Deputy Prime Minister of Kosovo
- In office 22 February 2011 – 9 December 2014
- President: Hashim Thaci
- Prime Minister: Isa Mustafa
- Preceded by: Various
- Succeeded by: Hashim Thaçi

Personal details
- Born: 29 July 1956 (age 69) Prizren, Yugoslavia (now Prizren, Kosovo)
- Party: Democratic Alternative of Kosovo - ADK
- Alma mater: Harvard University University of Pristina Johns Hopkins University SAIS University of Essex

= Edita Tahiri =

Kosovar politician and academic

Edita Tahiri (born 29 July 1956) is a leader of the independence of Kosovo, the former deputy prime minister, minister of foreign affairs and peace negotiator. She was also minister for dialogue, minister of public administration and member of parliament in five terms.
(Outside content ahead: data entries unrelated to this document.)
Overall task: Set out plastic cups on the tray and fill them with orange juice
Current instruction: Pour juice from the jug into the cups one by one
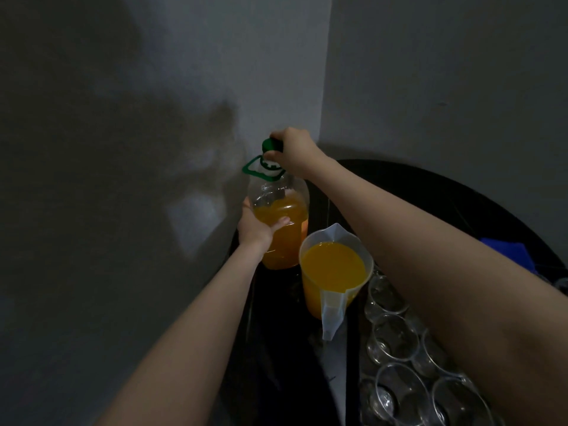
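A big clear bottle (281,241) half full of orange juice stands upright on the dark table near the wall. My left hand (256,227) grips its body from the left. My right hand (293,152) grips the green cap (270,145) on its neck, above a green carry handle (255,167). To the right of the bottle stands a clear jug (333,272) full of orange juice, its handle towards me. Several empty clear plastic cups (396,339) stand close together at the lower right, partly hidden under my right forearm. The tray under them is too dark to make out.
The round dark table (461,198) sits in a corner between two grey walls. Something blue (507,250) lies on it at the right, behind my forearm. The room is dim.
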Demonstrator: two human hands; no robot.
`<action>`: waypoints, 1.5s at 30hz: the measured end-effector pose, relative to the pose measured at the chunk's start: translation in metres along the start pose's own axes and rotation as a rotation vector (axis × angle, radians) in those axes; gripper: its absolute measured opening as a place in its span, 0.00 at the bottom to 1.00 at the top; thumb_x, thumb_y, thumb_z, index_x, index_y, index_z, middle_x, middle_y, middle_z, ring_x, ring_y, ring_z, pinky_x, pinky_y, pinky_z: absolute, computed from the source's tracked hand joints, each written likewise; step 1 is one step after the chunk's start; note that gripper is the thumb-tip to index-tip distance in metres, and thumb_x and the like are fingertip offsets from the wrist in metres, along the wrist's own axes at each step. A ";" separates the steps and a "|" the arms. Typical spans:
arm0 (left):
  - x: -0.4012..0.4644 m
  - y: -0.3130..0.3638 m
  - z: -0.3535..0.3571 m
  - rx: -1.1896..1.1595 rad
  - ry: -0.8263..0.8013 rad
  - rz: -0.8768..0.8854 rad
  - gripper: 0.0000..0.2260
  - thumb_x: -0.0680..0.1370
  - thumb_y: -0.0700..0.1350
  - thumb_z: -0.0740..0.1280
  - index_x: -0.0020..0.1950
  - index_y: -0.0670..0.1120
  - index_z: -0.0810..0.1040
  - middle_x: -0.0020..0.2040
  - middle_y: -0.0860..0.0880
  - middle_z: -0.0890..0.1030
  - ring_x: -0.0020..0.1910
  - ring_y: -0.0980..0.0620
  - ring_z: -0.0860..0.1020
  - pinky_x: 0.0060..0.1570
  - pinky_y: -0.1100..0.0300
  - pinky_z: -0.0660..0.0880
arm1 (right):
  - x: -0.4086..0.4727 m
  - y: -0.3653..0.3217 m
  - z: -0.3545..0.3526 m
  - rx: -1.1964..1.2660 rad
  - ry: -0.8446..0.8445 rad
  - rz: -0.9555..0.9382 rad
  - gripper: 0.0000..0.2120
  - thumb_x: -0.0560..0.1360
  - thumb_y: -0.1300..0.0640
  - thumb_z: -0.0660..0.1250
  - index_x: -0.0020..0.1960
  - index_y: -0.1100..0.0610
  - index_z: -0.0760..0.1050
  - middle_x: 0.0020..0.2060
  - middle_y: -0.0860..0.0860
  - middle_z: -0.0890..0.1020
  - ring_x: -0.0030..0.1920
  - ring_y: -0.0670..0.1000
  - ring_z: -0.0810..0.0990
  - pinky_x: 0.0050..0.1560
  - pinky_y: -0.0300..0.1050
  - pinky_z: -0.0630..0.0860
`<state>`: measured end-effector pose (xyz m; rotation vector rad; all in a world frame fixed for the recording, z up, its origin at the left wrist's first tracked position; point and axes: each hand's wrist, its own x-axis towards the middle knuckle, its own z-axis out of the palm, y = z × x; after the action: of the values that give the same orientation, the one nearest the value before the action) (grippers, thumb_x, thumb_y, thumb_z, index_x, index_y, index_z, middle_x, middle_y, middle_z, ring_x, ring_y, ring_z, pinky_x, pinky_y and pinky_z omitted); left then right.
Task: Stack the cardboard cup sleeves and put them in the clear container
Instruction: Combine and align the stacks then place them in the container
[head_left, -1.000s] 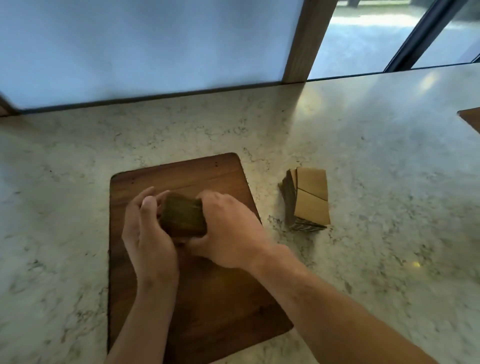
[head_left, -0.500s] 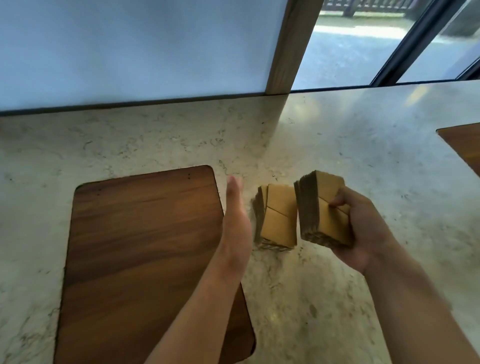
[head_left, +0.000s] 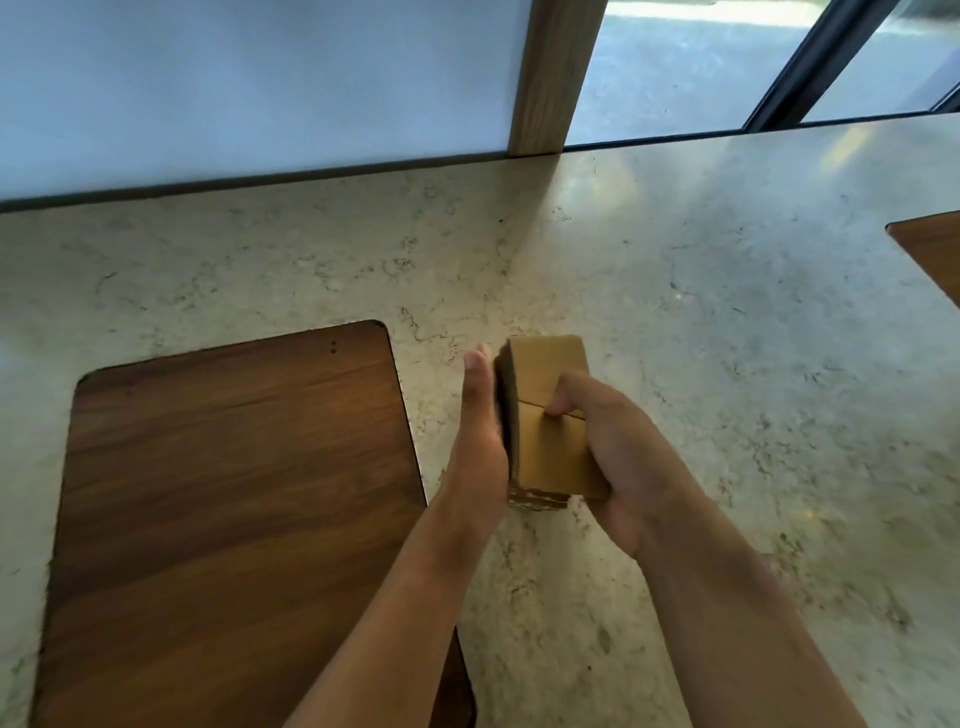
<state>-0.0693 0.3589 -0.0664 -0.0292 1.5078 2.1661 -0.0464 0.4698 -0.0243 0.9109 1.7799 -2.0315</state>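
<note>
One thick stack of flattened brown cardboard cup sleeves (head_left: 545, 415) stands on edge on the marble counter, just right of the wooden board. My right hand (head_left: 618, 457) grips its right face, fingers curled over the top sleeve. My left hand (head_left: 480, 431) is flat and upright, its palm pressed against the stack's left side. The stack is squeezed between both hands. No clear container is in view.
A dark wooden cutting board (head_left: 234, 509) lies on the left of the marble counter (head_left: 727, 364). The corner of a second wooden board (head_left: 935, 249) shows at the right edge. A wall, a wooden post (head_left: 550, 73) and windows run along the back.
My right hand has brought the stack it carried from the board against the stack on the counter, making one stack. My left hand closed in from the left to press on it.
</note>
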 end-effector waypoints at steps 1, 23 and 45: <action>0.001 -0.001 0.001 -0.036 0.030 0.011 0.35 0.77 0.71 0.48 0.70 0.52 0.78 0.62 0.50 0.86 0.62 0.51 0.84 0.54 0.60 0.81 | -0.001 0.000 0.004 -0.036 -0.010 -0.006 0.18 0.63 0.47 0.68 0.51 0.52 0.81 0.40 0.52 0.84 0.45 0.56 0.81 0.45 0.54 0.79; -0.013 0.006 -0.007 0.042 0.027 -0.076 0.29 0.77 0.74 0.55 0.69 0.62 0.79 0.65 0.50 0.84 0.63 0.50 0.83 0.61 0.45 0.81 | 0.000 -0.019 -0.017 -0.052 -0.123 0.121 0.30 0.66 0.48 0.78 0.63 0.61 0.78 0.57 0.63 0.84 0.57 0.65 0.84 0.52 0.57 0.82; -0.027 -0.007 -0.035 -0.484 0.082 -0.140 0.31 0.71 0.47 0.70 0.74 0.41 0.73 0.48 0.39 0.87 0.40 0.42 0.87 0.31 0.50 0.83 | -0.008 -0.001 0.016 -0.334 -0.243 -0.015 0.40 0.56 0.48 0.83 0.66 0.52 0.73 0.55 0.55 0.86 0.53 0.54 0.88 0.54 0.57 0.85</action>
<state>-0.0519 0.3199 -0.0786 -0.3779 0.9548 2.3820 -0.0447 0.4527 -0.0179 0.5291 1.9104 -1.6953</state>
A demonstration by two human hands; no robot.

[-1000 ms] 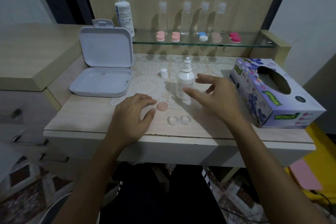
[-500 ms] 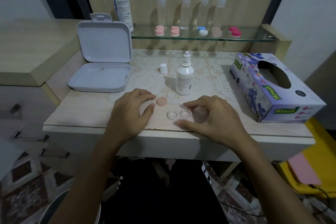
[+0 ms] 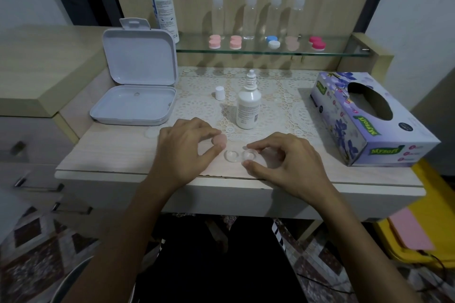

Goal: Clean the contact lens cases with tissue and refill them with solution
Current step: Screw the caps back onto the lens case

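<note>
Right hand [image 3: 290, 165] pinches the clear twin-cup plastic lens case [image 3: 240, 155] at the desk's front edge; left hand [image 3: 183, 149], at nine o'clock, pinches a round pink cap [image 3: 219, 141]; white solution bottle [image 3: 248, 106] at twelve

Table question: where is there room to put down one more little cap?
Bare table lies in front of the open white box, left of the left hand. Another free strip runs between the right hand and the tissue box. It is crowded around the small bottle and the clear lens case.
</note>
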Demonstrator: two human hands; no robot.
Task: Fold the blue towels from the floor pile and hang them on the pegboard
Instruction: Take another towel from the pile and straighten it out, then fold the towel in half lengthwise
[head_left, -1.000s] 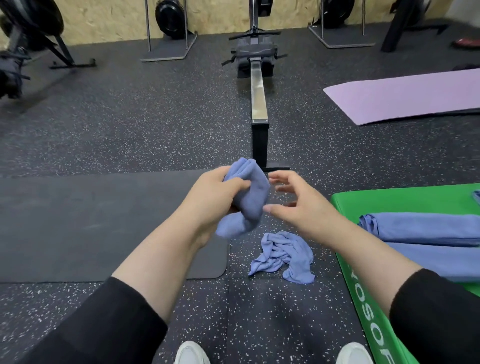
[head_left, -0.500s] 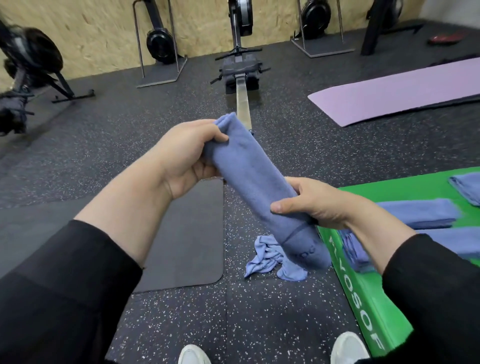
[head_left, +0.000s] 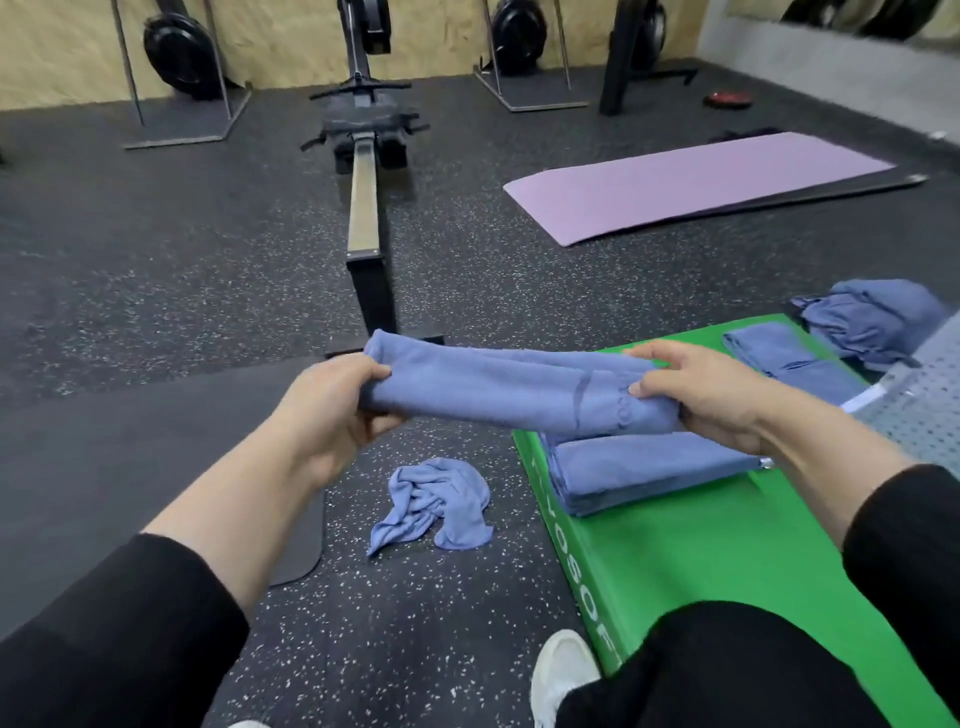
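At about nine o'clock of the scene the left hand (head_left: 332, 410) has its grip curled tight around one end of a blue towel (head_left: 511, 392), thumb on top and fingers wrapped under, so the cloth is clamped rather than merely resting there. The towel runs across the middle as a long narrow band, held in the air above the floor (head_left: 171, 270), its right end over the near corner of a green mat (head_left: 727, 551). Below it, at roughly six o'clock, a crumpled towel (head_left: 434, 501) lies loose on the floor, not yet folded. Further right, a folded stack (head_left: 644, 470) sits on the green mat directly under the held towel, and another folded towel (head_left: 784, 356) lies at about two o'clock on the same mat, with a rumpled heap (head_left: 872, 319) just beyond its far edge. The right hand (head_left: 711, 392) pinches the other end of the band, fingers bent over the top and thumb beneath, also clamped on the cloth. I judge the work to be partway: several towels are folded, this one is mid-fold, at least the floor one and the heap remain, and none can be seen hung; no pegboard can be made out for certain.
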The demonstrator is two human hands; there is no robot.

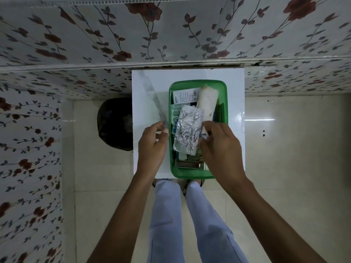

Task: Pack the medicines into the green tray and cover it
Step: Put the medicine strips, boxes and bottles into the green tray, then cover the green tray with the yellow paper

She was the chief negotiator of the Republic of Kosovo for seven years (2011-2017) in the EU facilitated dialogue, with US support, on normalization of neighborly relations with Serbia. She was the Deputy Prime minister responsible for foreign policy and national security (2011–2014). She was the Minister of Foreign Affairs of Kosovo for ten years in difficult time of liberation and independence of Kosovo (1991–2000). She is a signer of the Declaration of Independence of the Republic of Kosovo, on 17 February 2008. She is the President of reformist party, the Democratic Alternative of Kosovo (ADK) and Chair of the Regional Women's Lobby in Southeastern Europe (RWLSEE). She is member of the Women Waging Peace Network. and member of the Mediterranean Women's Mediators Network.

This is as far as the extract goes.